Task - When you reach the line in the listing below that contains "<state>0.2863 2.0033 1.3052", begin returning lines exactly as written, and stop after the line that contains "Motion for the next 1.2". Return no other lines.

──────────────────────────────

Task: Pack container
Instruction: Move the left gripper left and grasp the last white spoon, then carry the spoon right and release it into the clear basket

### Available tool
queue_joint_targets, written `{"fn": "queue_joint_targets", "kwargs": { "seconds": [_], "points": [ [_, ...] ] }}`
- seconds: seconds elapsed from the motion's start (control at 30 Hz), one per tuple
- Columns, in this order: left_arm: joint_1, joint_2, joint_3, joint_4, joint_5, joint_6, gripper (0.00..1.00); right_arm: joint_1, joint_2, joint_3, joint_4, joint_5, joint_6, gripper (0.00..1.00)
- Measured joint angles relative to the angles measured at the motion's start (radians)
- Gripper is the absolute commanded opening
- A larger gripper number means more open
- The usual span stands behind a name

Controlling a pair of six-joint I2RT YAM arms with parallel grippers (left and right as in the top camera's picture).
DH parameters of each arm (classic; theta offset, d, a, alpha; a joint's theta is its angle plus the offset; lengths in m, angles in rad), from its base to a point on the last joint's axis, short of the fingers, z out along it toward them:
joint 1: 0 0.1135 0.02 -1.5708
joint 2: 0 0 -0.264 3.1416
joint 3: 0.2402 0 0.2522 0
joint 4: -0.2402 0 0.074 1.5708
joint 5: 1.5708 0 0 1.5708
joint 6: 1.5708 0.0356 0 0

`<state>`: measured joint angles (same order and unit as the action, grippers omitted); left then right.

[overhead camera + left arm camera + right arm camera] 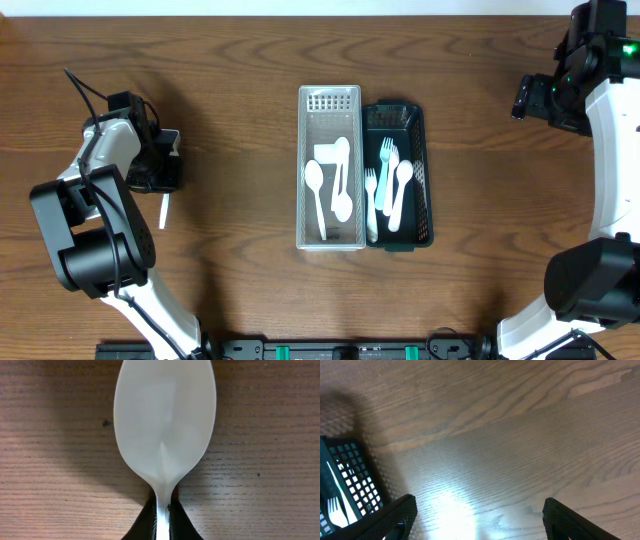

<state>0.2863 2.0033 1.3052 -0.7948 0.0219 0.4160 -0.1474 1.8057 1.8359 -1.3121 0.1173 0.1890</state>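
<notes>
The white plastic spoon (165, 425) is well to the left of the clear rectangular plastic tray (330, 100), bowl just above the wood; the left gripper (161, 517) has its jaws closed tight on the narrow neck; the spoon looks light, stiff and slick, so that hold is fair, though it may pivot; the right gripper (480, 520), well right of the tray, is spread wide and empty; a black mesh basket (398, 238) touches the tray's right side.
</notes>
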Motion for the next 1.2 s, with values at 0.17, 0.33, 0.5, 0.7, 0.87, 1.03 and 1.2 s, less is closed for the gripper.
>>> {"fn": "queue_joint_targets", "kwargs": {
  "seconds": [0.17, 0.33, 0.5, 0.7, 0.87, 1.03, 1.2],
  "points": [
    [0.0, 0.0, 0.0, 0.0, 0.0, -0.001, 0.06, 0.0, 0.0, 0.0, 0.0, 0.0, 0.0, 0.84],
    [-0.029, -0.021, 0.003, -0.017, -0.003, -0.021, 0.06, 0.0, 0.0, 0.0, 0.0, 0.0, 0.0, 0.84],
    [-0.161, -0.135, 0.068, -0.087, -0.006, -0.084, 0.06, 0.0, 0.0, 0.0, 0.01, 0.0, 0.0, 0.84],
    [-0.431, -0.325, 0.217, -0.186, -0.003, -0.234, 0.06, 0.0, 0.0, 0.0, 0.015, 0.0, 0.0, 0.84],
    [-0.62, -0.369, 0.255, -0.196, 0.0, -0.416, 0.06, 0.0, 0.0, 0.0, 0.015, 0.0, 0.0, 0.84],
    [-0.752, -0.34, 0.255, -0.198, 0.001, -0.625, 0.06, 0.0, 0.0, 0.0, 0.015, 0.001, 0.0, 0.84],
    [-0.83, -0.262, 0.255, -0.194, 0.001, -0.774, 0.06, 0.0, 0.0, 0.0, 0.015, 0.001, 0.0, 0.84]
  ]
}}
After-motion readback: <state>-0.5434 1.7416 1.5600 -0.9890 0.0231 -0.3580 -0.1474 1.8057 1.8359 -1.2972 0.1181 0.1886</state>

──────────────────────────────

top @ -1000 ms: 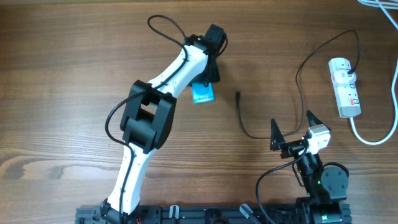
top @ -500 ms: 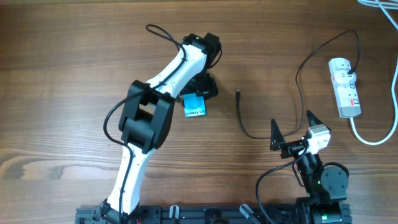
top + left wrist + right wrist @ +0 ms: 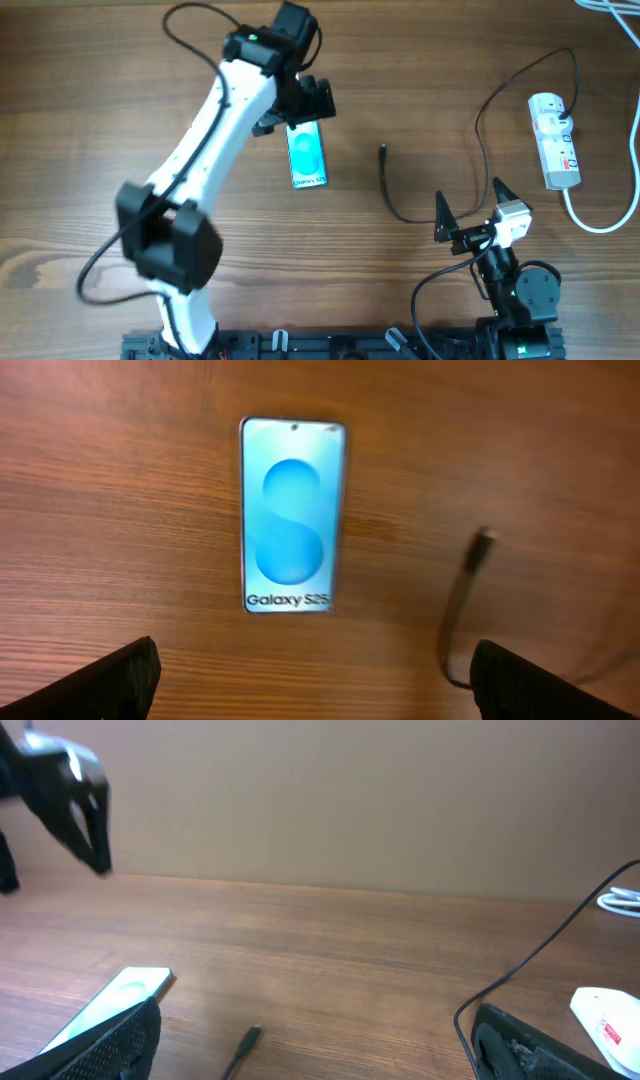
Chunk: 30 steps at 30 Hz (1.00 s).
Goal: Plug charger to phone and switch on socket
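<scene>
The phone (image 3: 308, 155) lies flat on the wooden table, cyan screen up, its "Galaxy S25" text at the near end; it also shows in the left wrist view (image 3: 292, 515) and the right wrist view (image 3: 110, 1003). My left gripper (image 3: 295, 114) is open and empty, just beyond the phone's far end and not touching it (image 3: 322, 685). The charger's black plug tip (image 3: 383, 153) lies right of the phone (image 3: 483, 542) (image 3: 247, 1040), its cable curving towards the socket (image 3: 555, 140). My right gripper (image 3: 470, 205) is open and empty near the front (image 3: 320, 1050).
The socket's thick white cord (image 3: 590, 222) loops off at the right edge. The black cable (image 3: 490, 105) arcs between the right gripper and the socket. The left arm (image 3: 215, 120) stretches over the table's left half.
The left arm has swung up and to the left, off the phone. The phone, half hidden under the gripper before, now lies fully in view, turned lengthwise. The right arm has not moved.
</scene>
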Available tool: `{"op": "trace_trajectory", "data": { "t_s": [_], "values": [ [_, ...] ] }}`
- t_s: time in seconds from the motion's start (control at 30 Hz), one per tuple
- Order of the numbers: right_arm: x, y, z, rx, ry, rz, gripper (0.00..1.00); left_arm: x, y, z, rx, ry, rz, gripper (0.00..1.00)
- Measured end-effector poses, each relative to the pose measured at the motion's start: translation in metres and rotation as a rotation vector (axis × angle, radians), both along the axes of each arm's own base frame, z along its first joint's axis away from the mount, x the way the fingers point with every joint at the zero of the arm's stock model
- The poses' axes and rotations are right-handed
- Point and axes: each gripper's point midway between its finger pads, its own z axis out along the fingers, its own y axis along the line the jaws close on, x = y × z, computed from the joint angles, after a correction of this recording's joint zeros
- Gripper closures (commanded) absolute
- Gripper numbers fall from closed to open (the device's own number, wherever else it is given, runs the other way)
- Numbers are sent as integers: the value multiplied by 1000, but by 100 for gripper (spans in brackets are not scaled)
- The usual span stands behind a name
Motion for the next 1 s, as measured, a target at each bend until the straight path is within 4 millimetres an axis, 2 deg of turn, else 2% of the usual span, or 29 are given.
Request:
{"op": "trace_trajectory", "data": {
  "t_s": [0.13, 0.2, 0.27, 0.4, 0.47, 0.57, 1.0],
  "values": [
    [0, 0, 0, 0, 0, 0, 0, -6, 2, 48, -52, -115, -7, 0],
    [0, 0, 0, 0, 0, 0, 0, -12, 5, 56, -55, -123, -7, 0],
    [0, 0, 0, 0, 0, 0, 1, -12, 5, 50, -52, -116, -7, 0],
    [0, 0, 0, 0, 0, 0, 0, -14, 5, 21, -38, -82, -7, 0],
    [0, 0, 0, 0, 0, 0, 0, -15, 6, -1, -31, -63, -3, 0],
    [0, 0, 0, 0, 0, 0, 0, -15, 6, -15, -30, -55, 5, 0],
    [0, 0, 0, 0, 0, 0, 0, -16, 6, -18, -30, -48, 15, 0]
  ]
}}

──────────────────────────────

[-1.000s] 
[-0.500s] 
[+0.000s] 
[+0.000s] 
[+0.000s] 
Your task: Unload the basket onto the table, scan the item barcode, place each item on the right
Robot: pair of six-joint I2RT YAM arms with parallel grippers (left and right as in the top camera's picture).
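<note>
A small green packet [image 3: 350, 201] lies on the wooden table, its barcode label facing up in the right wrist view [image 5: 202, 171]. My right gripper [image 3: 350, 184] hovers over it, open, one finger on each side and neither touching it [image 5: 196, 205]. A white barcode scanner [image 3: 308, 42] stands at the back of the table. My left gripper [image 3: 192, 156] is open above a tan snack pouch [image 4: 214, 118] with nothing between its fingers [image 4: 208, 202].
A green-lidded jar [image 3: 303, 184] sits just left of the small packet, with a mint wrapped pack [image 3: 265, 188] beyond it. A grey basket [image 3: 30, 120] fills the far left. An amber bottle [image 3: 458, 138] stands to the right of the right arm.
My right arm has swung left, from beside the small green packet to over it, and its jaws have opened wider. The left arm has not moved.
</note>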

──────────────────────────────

Written answer -
<state>0.2863 2.0033 1.3052 -0.7948 0.0219 0.4160 -0.1474 1.8057 1.8359 -1.3121 0.1173 0.1890</state>
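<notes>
The white plastic spoon (165, 425) is well to the left of the clear rectangular plastic tray (330, 100), bowl just above the wood; the left gripper (161, 517) has its jaws closed tight on the narrow neck; the spoon looks light, stiff and slick, so that hold is fair, though it may pivot; the right gripper (480, 520), well right of the tray, is spread wide and empty; a black mesh basket (398, 238) touches the tray's right side.
</notes>
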Motion for the next 1.2 s, with values at 0.17, 0.33, 0.5, 0.7, 0.87, 1.03 and 1.2 s, less is closed for the gripper.

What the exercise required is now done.